Boston’s bomb squad neutralized a second package near the city’s Museum of Fine
Arts, which is on the outskirts of the Northeastern campus.
NBC Boston
reported that the package that exploded went off as it was being opened near
the university’s Holmes Hall, which is home to the university’s creative
writing program and its women’s, gender and sexuality studies program. It said
the FBI was assisting the investigation.
Authorities
declined to elaborate, but Northeastern spokesperson Shannon Nargi said in a
statement that an unidentified university staff member suffered minor injuries
to his hand in the explosion. Felipe Colon, a Boston police superintendent,
later described the victim as a 45-year-old man.
Police
converged on the campus shortly before 7:30 p.m., and the university asked
students who had gathered for an evening journalism class at the hall to
evacuate the building.
Northeastern
is a private university in downtown Boston with about 16,000 undergraduate
students.
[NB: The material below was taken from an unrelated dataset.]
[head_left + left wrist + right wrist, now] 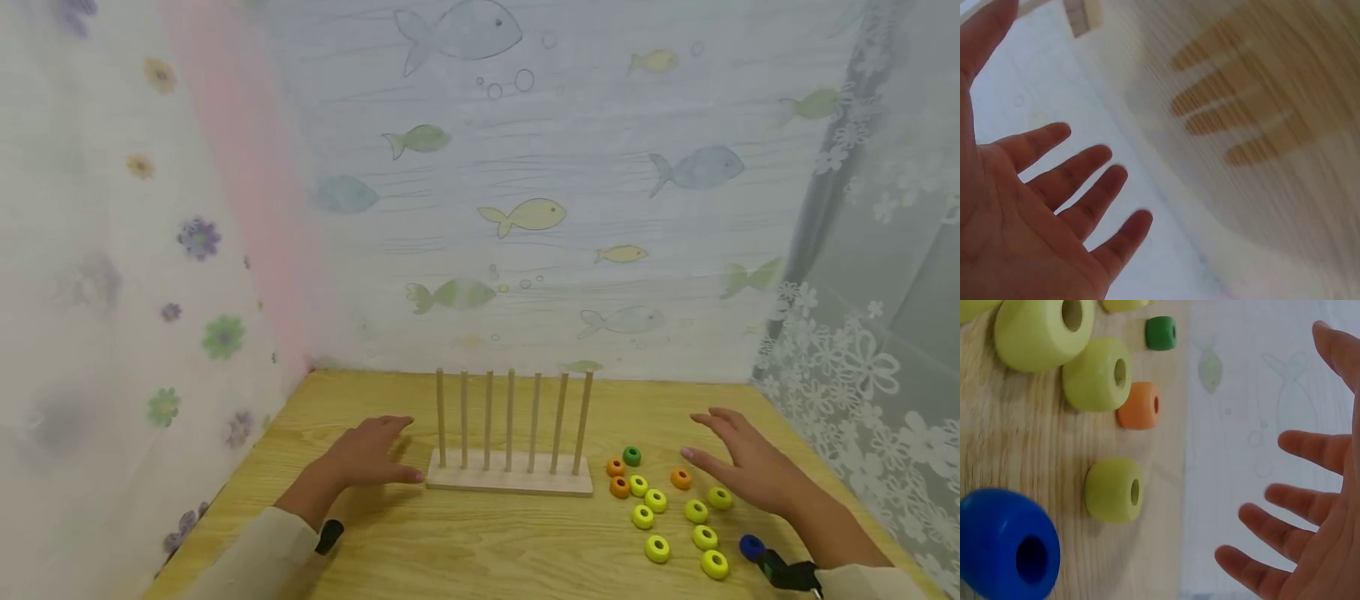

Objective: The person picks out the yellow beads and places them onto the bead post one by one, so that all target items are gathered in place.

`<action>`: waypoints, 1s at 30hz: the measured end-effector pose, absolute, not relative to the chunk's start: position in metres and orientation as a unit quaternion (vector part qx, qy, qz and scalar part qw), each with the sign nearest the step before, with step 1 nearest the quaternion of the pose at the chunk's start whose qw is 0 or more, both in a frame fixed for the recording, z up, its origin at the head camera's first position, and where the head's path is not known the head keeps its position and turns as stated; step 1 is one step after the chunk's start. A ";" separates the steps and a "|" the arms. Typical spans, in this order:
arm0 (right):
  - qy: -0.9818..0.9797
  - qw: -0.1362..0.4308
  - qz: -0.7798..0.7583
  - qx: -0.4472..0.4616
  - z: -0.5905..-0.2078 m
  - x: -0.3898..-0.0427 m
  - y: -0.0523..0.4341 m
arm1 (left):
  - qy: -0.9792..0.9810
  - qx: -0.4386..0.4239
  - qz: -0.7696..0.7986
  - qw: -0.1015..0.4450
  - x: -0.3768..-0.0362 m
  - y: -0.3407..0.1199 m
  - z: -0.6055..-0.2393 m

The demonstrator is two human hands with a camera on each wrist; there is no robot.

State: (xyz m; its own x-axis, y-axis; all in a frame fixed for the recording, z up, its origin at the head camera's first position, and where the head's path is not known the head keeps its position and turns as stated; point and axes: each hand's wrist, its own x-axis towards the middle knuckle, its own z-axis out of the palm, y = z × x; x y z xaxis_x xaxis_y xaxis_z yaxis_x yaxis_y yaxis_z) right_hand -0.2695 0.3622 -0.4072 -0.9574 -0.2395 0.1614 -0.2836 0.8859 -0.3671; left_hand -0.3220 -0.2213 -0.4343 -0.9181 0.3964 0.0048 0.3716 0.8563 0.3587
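A wooden peg rack [510, 479] with a row of several upright bare pegs stands mid-table. At its left end is my left hand [367, 454], fingers spread and nothing held; the thumb tip comes close to the base in the head view. In the left wrist view the left palm [1029, 231] faces the camera with its fingers apart. My right hand [750, 467] hovers over the right side, fingers extended, holding nothing. Below and left of it lie loose beads: several yellow beads [657, 548], orange beads [681, 478], a green bead [632, 456] and a blue bead [1010, 544].
The wood-grain table [480, 550] meets a back curtain printed with fish [534, 214]. On the left hangs a flowered curtain [112, 333], on the right a sheer white-flower one [862, 367]. A dark wrist camera [787, 573] sits beside the blue bead.
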 end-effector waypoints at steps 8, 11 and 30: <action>-0.957 0.063 0.258 0.118 -0.409 -0.260 0.364 | 0.920 0.174 0.340 0.090 -0.322 -0.197 -0.435; -0.954 0.071 0.271 0.109 -0.413 -0.259 0.366 | 0.908 0.152 0.379 0.096 -0.321 -0.190 -0.434; -0.882 0.036 0.469 0.008 -0.454 -0.262 0.403 | 0.882 0.140 0.434 0.121 -0.319 -0.177 -0.444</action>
State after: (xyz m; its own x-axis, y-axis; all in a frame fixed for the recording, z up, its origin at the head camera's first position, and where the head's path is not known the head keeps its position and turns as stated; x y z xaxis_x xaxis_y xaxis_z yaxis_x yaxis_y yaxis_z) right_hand -0.2623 0.4026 -0.4535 -0.9973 0.0194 0.0713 -0.0483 0.5591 -0.8277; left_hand -0.3192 -0.1772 -0.4439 -0.9318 0.3512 -0.0919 0.1411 0.5837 0.7996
WCVB-TV said one of its reporters, Mike Beaudet, was teaching a class
there at the time. Beaudet told the station his class was moved outside but
that neither he nor his students heard an explosion.
Michael
Davis, chief of Northeastern’s police force, told reporters the campus was
secure. Boston police didn’t say whether any other suspicious packages were
found.
“We’re
monitoring the situation at Northeastern and we’re ready to work with the
university and our law enforcement partners on any prosecutions that may
develop,” Suffolk County District Attorney Kevin Hayden said, promising “a
comprehensive investigation to determine exactly what occurred here.”
Harvard
University and the Massachusetts Institute of Technology, both on the other
side of the Charles River separating Boston from Cambridge, said they were
increasing patrols on their campuses as a precaution and urging students and
faculty to report anything suspicious.
Tuesday’s
explosion marked one of the first big scares in Boston since 2013, when two
bombs planted near the finish line of the Boston Marathon killed three
spectators and wounded more than 260 others.